= A. Gnanam =

Indian educationist (1932–2017)

A. Gnanam (5 October 1932 – 16 May 2017) was an educationist who served as the second Vice-Chancellor of Pondicherry University from 1991 to 2007.

== Career ==
Gnanam is most remembered for his credit in popularizing and initiating the community college concept with the foundation of first of the same kind in Pondicherry University. He was the educationist who first introduced the concept of Choice-Based Credit System (CBCS) in Indian universities. From 1985 to 1988, he also served as the Vice-Chancellor of Bharathidasan University followed by his tenure as Vice-Chancellor of University of Madras from 1988 to 1990.

Gnanam initiated the research unit of Plant sciences under the Department of Biology at Madurai Kamaraj University after he joined there in 1969 as a Reader.

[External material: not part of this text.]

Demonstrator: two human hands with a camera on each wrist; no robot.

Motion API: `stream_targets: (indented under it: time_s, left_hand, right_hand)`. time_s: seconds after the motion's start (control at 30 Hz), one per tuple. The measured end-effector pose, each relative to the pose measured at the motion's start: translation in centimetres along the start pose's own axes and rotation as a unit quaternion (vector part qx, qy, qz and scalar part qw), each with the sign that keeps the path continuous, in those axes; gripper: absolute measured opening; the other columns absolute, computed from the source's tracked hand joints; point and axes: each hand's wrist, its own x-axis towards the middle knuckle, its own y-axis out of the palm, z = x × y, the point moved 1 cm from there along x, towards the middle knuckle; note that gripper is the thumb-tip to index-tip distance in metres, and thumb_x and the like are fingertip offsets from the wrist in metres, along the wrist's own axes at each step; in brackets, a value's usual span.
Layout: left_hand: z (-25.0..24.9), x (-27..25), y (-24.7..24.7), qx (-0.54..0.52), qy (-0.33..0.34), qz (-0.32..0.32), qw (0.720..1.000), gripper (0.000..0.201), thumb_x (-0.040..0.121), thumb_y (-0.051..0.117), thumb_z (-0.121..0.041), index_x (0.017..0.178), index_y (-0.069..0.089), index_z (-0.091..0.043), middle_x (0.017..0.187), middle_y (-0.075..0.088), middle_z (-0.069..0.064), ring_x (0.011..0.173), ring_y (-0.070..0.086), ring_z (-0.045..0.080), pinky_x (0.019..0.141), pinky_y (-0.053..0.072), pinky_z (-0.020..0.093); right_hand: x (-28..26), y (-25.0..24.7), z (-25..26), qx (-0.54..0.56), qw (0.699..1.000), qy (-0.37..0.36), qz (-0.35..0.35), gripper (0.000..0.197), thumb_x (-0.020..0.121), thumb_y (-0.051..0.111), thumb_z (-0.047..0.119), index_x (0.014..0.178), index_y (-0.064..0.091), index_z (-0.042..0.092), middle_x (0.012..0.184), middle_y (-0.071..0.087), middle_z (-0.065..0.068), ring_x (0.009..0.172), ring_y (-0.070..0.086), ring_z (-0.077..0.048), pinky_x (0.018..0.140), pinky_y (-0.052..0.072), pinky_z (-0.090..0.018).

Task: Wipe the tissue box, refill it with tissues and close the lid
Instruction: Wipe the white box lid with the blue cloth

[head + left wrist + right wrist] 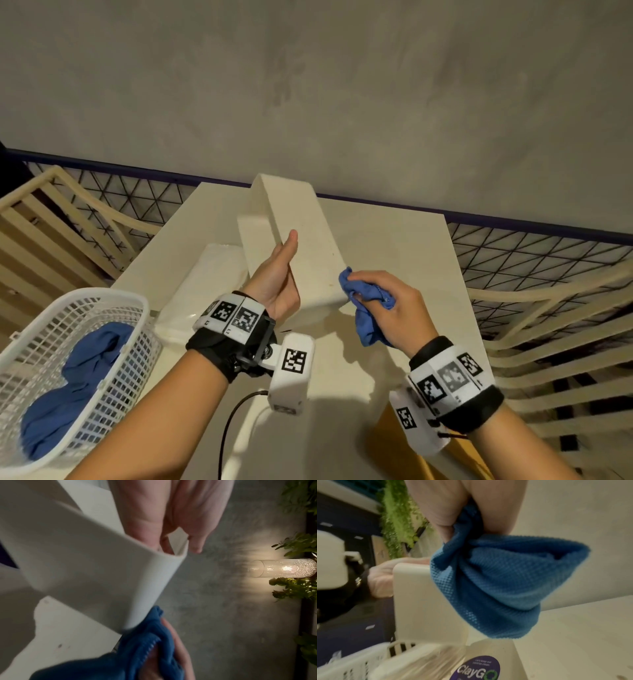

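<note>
Left hand [278, 281] gripping tissue box [301, 246], right hand [394, 305] pressing cloth [364, 301] against it

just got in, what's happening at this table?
A person is wiping a white tissue box. The left hand grips it, tilted up off the white table, while the right hand presses a bunched blue cloth against its near right corner. A wrapped tissue pack lies to the left, not yet loaded. More blue cloth sits in the white basket.

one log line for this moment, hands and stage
stage: wiping | left hand: holds tissue box tilted above table | right hand: grips blue cloth against box | refill: not yet
</note>
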Motion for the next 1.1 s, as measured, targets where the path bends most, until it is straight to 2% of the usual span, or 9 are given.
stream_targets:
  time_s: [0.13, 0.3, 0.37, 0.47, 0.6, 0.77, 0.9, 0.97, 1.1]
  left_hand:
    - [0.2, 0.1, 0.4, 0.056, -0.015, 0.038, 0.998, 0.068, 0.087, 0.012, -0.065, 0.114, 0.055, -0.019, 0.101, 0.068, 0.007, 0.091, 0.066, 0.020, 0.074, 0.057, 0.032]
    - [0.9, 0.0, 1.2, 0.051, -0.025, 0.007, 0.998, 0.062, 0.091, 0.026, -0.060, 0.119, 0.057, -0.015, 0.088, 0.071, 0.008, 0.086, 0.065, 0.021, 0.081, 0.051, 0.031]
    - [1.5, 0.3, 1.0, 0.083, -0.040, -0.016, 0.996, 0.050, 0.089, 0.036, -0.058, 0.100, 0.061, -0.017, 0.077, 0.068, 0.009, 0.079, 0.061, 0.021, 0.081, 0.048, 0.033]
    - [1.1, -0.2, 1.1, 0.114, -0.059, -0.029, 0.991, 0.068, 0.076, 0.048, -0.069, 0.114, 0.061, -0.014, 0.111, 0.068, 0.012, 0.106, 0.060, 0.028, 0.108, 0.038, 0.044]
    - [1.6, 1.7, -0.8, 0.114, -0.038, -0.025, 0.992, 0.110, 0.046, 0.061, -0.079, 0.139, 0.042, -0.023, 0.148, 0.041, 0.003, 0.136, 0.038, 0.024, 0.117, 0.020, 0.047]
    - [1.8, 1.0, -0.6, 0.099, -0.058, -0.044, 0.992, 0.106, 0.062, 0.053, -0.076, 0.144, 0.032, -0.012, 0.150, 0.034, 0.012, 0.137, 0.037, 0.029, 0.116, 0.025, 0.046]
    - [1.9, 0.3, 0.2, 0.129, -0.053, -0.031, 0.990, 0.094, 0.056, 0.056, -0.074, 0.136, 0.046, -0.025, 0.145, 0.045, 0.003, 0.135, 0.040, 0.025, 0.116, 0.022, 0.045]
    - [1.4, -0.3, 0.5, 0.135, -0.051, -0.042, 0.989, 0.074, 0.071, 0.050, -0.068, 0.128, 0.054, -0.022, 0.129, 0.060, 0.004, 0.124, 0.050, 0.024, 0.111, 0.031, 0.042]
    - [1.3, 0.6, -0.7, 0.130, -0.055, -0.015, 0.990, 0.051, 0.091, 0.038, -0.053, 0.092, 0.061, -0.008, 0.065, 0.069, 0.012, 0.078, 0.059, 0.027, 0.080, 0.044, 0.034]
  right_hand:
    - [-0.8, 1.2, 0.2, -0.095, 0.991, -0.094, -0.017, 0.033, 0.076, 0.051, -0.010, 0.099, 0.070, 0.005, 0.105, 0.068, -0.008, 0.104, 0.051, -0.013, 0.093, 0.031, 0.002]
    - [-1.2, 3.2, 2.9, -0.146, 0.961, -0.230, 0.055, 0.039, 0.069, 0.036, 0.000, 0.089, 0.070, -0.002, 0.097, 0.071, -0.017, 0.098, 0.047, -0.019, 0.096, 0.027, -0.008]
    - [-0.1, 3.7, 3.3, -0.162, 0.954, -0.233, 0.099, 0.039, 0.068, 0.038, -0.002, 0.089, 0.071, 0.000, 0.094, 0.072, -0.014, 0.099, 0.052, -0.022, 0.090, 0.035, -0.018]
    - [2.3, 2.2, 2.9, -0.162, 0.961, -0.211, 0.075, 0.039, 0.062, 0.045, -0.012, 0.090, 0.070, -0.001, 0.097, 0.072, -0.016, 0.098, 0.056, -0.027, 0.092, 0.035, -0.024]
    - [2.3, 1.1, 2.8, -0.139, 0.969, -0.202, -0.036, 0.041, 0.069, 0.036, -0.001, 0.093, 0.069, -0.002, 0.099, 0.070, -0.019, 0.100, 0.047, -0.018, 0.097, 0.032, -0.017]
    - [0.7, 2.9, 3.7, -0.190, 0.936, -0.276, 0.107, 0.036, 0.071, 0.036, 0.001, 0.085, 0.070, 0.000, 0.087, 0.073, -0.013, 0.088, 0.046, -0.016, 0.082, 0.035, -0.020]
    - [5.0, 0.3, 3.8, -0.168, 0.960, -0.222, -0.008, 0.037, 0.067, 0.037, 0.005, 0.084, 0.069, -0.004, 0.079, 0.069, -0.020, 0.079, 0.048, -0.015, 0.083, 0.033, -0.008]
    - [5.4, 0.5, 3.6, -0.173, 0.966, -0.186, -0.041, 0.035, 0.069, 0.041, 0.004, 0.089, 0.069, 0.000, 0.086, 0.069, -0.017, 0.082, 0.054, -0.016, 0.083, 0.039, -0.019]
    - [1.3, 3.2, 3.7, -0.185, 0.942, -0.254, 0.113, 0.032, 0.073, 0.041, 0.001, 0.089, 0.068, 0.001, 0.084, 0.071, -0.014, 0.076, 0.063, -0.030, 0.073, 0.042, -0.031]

He served as the Head of the Plant sciences unit at Madurai Kamaraj University till 1985. He also holds the credit to establish Department of Science and Technology (India) (DST) centre for Photosynthesis at Madurai Kamaraj University. Under his direction, Karuppannan Veluthambi, a molecular biologist and former Professor of School of Biotechnology of Madurai Kamaraj University, established a Department of Biotechnology (DBT) centre for Plant Molecular Biology in the university premises.